● **To do**:
If a line in the listing carries the word "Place", return a copy of that line.

● **Supplied records**:
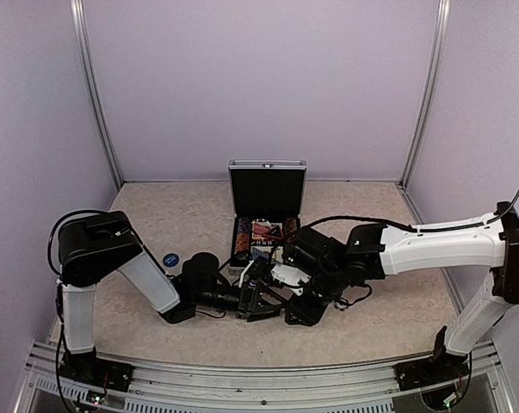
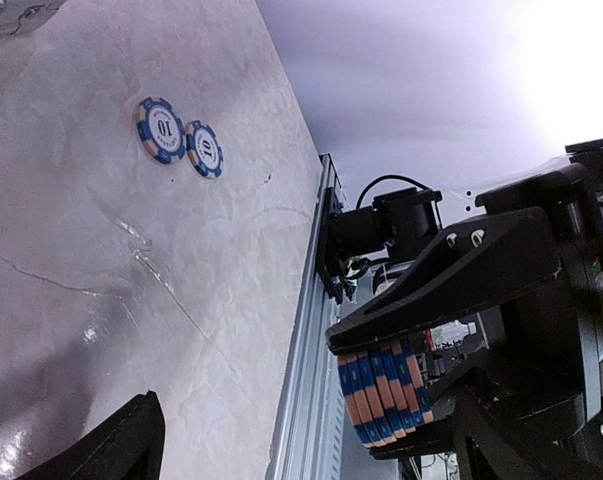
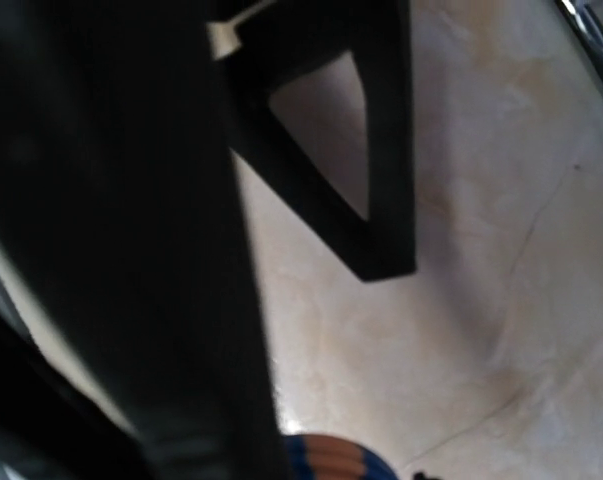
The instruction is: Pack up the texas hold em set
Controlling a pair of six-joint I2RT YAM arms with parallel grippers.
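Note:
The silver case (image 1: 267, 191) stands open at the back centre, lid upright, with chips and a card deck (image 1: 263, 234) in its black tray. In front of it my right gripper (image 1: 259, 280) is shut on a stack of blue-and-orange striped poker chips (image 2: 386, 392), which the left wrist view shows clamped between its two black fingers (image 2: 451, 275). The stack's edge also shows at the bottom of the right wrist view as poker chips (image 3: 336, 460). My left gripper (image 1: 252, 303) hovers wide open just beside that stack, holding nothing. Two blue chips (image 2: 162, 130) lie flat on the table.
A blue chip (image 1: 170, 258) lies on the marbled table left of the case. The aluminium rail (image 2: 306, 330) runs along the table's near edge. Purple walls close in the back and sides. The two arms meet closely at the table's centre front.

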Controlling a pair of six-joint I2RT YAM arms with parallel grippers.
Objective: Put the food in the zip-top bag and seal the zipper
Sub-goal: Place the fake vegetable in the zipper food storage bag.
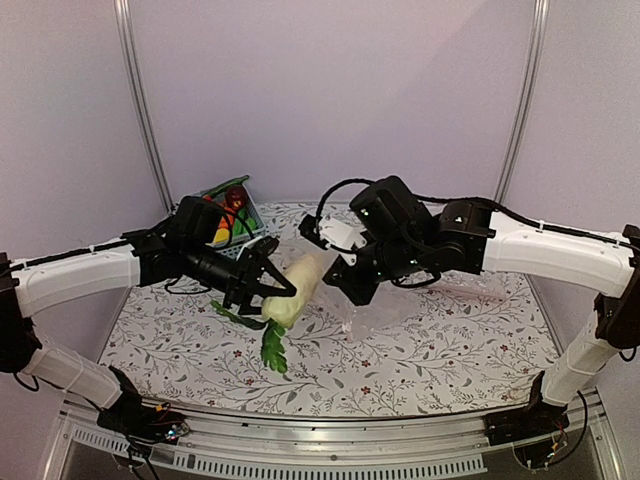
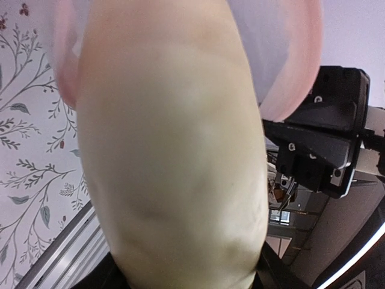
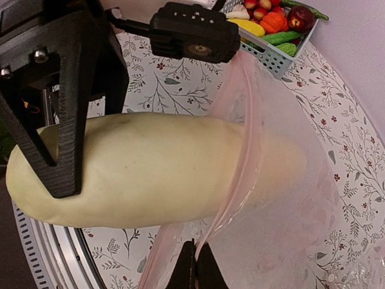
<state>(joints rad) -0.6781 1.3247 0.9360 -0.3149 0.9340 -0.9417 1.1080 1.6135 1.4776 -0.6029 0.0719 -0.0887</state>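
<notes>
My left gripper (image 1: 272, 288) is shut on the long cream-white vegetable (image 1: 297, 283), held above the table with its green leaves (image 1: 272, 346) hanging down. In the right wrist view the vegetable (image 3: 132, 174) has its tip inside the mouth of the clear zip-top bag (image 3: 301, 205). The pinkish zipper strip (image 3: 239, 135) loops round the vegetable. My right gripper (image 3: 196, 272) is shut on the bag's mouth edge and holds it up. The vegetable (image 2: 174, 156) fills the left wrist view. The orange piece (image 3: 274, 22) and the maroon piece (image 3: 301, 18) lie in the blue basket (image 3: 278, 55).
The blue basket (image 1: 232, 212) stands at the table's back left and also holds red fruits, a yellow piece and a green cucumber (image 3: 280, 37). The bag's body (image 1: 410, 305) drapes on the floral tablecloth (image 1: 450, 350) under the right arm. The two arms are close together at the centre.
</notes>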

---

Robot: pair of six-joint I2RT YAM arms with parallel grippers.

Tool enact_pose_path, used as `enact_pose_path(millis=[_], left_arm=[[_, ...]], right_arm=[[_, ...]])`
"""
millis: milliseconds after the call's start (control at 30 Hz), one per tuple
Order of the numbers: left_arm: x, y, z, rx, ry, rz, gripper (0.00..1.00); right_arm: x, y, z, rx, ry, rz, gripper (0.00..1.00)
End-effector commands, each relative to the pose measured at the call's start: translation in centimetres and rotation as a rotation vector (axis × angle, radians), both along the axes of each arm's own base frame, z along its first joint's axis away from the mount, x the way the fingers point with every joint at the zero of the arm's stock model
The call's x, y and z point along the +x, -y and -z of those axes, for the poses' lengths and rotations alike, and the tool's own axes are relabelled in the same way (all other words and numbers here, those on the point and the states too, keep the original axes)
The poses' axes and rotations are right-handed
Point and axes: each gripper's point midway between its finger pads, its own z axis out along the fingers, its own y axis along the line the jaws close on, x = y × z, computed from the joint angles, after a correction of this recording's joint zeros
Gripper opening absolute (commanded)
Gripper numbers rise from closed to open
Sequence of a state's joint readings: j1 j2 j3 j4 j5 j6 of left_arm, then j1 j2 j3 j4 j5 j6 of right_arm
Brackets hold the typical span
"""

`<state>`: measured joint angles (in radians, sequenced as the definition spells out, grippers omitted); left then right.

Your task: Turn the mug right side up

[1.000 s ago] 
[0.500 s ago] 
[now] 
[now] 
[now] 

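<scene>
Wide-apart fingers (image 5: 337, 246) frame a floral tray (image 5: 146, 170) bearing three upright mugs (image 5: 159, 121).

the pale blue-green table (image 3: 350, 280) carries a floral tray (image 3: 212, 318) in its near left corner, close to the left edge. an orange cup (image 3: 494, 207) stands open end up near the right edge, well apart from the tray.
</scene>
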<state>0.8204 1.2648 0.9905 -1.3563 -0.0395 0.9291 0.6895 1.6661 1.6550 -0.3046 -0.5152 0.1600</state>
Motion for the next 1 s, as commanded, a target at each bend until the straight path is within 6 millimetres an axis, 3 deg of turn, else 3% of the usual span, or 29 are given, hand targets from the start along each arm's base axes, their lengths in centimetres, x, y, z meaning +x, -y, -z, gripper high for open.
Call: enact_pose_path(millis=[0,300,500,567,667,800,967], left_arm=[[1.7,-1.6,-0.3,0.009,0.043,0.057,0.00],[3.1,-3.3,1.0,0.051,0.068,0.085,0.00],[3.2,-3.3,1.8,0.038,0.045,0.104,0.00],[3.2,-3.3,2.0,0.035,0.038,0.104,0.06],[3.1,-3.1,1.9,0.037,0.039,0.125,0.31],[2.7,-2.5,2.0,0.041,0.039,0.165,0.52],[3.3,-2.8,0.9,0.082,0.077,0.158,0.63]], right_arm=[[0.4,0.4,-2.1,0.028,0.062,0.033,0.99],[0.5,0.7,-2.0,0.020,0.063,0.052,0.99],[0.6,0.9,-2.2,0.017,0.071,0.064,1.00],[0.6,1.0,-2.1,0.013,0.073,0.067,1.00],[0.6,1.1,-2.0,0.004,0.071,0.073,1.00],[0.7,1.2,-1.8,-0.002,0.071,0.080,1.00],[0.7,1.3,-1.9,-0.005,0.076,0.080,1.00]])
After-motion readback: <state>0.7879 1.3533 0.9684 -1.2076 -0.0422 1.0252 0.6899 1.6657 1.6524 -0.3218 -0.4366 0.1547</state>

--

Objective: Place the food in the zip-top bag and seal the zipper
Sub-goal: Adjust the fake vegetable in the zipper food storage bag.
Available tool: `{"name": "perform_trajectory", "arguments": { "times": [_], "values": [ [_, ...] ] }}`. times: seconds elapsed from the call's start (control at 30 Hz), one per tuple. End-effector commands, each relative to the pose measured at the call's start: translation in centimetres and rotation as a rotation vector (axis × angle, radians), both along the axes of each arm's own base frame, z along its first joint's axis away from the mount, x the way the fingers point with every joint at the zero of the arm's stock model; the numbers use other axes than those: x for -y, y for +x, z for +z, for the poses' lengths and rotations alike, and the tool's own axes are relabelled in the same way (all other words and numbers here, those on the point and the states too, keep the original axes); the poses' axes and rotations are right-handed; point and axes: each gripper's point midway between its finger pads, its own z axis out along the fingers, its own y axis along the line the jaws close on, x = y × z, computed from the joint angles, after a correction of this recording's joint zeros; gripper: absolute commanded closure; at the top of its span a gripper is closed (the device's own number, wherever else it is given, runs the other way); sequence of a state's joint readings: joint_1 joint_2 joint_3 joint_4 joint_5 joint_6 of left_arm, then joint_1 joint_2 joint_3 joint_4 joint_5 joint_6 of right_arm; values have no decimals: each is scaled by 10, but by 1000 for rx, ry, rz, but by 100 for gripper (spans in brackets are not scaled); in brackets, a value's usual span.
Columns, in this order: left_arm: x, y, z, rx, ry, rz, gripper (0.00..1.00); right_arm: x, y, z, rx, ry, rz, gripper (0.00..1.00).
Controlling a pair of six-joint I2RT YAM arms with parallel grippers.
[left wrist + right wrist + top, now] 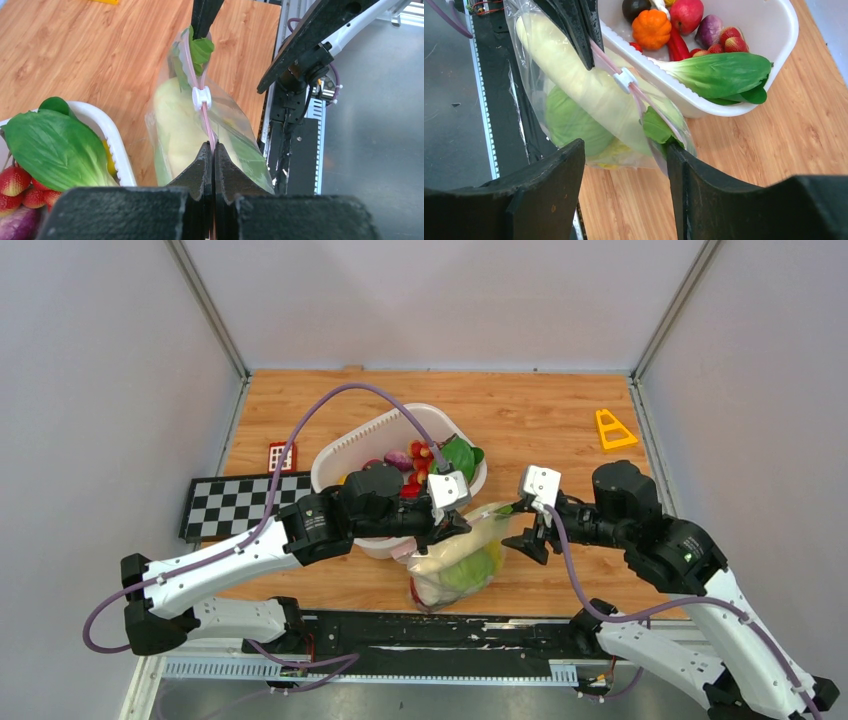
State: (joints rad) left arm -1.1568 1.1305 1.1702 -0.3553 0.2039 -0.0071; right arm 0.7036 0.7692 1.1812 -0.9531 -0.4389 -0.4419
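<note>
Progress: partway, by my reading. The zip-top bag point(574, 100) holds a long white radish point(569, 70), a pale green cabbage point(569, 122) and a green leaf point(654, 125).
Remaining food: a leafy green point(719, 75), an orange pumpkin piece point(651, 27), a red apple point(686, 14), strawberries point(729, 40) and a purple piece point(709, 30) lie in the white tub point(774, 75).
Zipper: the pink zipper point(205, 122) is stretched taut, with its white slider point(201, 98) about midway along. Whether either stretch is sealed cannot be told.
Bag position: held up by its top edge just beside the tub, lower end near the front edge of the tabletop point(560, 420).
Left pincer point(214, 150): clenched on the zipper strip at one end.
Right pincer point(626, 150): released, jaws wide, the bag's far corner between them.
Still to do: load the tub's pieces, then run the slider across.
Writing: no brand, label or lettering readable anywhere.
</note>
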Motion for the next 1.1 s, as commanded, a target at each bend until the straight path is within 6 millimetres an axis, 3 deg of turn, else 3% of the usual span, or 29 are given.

● **Reply**:
Sub-goal: Place the fake vegetable in the zipper food storage bag.
Objective: Place the food in the zip-top bag and seal the zipper

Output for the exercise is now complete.